(April 16, 2014)
Lately I find myself longing for an “easy” button. Sometimes “easy” is good. Yes, I know that there are others in the world with bigger problems than mine, and that sometimes my problems amount to “first world” problems, as my friend calls them. They are MY problems, nonetheless, and they impact me profoundly. Let enough of them pile up and the weight of them can be demoralizing, striking at my foundation, chipping away at my morale, wave after wave, until they change my entire landscape.
Okay, so suffering produces perseverance, character, and ultimately hope (Romans 5:3-4). In truth, sometimes I am so focused on and overwhelmed by my personal brand of suffering that its character- and hope-producing qualities escape me completely. Yes, when life is messy, “easy” is all the more attractive. Those days when I feel like I simply cannot catch a break, let alone my breath, those are the days (weeks and perhaps even years) I want to run for cover, throw caution to the wind and fall back, hoping there will be someone there to catch me.
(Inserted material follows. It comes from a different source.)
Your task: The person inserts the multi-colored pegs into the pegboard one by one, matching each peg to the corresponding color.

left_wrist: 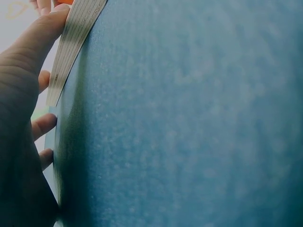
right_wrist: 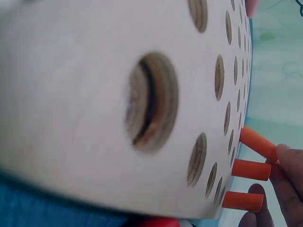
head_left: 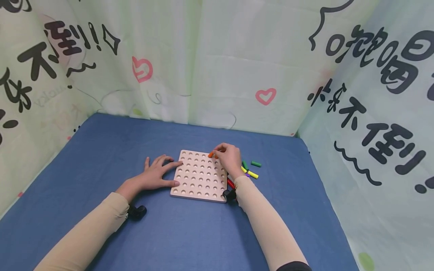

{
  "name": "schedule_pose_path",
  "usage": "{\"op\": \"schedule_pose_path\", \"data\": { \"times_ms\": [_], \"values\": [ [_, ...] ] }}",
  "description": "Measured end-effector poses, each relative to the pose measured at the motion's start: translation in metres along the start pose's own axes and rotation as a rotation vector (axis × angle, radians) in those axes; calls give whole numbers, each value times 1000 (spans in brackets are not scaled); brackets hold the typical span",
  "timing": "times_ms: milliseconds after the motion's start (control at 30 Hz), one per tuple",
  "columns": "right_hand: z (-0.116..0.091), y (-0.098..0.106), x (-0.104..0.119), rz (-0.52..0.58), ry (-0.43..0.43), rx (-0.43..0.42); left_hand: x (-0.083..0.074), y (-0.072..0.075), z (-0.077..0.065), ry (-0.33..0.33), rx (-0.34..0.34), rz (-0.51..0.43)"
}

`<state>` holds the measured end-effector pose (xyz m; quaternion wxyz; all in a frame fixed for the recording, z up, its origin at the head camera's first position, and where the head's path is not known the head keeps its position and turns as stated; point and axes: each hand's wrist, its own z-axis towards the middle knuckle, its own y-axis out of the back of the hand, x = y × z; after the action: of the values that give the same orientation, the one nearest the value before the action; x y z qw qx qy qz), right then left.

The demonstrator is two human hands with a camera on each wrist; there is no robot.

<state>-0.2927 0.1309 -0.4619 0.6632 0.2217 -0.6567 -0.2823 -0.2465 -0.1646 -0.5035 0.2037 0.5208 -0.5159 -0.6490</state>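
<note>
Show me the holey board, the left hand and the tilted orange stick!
Holey board (head_left: 197,176): head view, bare top between holes.
Left hand (head_left: 155,176): head view, back of hand.
Tilted orange stick (right_wrist: 258,144): right wrist view, middle of its side.

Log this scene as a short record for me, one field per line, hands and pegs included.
Surface: blue cloth
Board: wooden pegboard
Left hand: touching the pegboard's left edge
Right hand: pinching a tilted orange peg
Standing upright: two other orange pegs, on the pegboard
Loose, right of pegboard: green pegs, yellow pegs, red and purple ones partly hidden
</note>
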Motion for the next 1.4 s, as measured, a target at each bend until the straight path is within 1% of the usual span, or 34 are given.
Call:
{"op": "schedule_pose_path", "data": {
  "times_ms": [233,367,567,767,933,1400],
  "values": [
    [0,1,-3,2,61,44,1,-1,0,-10,-8,-2],
    [-1,4,-2,24,72,80,1,-1,0,-11,-7,1],
    [-1,5,-2,-30,120,167,1,0,-1,-9,-10,-9],
    [-2,2,-7,-68,121,156,1,-1,-2,-11,-9,-9],
    [-3,1,-9,-88,135,166,0,-1,-2,-10,-4,-7],
    [-4,11,-11,-141,172,207,-3,1,-2,-3,-10,-12]
  ]
}}
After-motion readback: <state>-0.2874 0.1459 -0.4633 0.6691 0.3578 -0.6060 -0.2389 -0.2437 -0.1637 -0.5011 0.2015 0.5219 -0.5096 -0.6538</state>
While listening to (really listening, not just playing) one of my favorite songs (Steady My Heart*), I was struck once again by a simple truth. There will be many times when life will hurt, when it will be hard, and sometimes things just fall apart. That’s the reality of this life; it is everyone’s reality at some point. If you haven’t experienced it, as my Grandma would say, just keep on living!
*“Wish it could be easy. Why is life so messy? Why is pain a part of us? …Even when it hurts, even when it’s hard even when it all just falls apart…”
Recently, I was reminded of when I accidentally dropped a rock on my older brother’s head. Okay, it was more like a concrete slab, but it really was an accident. (Really!) In any case, as time seemed to stand still while he gathered his wits and I tried to figure out how I was going to survive this one, I suddenly remembered Dad was upstairs. “If I can just get to Dad!,” I thought, and my chubby little legs responded immediately, carrying me through the house like the wind, yelling “Daddy!!!!!” all the way, my budding track-star brother hot on my heels. (Adrenaline is a helluva drug!) Luckily, I made it; otherwise, I might not be here to tell the story.
Even now, there are days when I want to run for my Daddy! Sometimes I forget that I still can.
*“…I will run to You, ’cause I know that You are Lover of my soul, Healer of my scars. You steady my heart.”
Life will get messy. My heart will be broken, shattered into a million pieces, seemingly beyond repair. My soul will bear the scars of having been cut so deeply that it seems the wounds never will heal. Those are the facts! There’s no escaping it in this life, but I have to remember that my Dad loves me and longs to, can, and will heal all of my hurts (Psalm 103:3-5). I just have to run to Him as if my life depends on it, because it does! He’s here; He’s real. He has me in the palm of His hand, and I can trust Him to steady and heal my heart, to catch me, to carry me even, if I just let go!
*Steady My Heart (Kari Jobe): “Wish it could be easy Why is life so messy? Why is pain a part of us? There are days I feel like nothing ever goes right, sometimes it just hurts so much! But You’re here, You’re real. I know I can trust You. Even when it hurts, even when it’s hard, even when it all just falls apart, I will run to You, ’cause I know that You are Lover of my soul, Healer of my scars. You steady my heart. I’m not gonna worry, I know that You’ve got me right inside the palm of Your hand. Each and every moment, what’s good and what gets broken happens just the way You plan. And I will run to You, I’ll find refuge in Your arms, and I will sing to You ’cause of everything You are. You steady my heart.”
Romans 5:3-4: “Not only so, but we also glory in our sufferings because we know that suffering produces perseverance; perseverance, character; and character, hope.”
Psalm 103:3-5: “He forgives all my sins and heals all my diseases. He redeems me from death and crowns me with love and tender mercies. He fills my life with good things. My youth is renewed like the eagle’s!”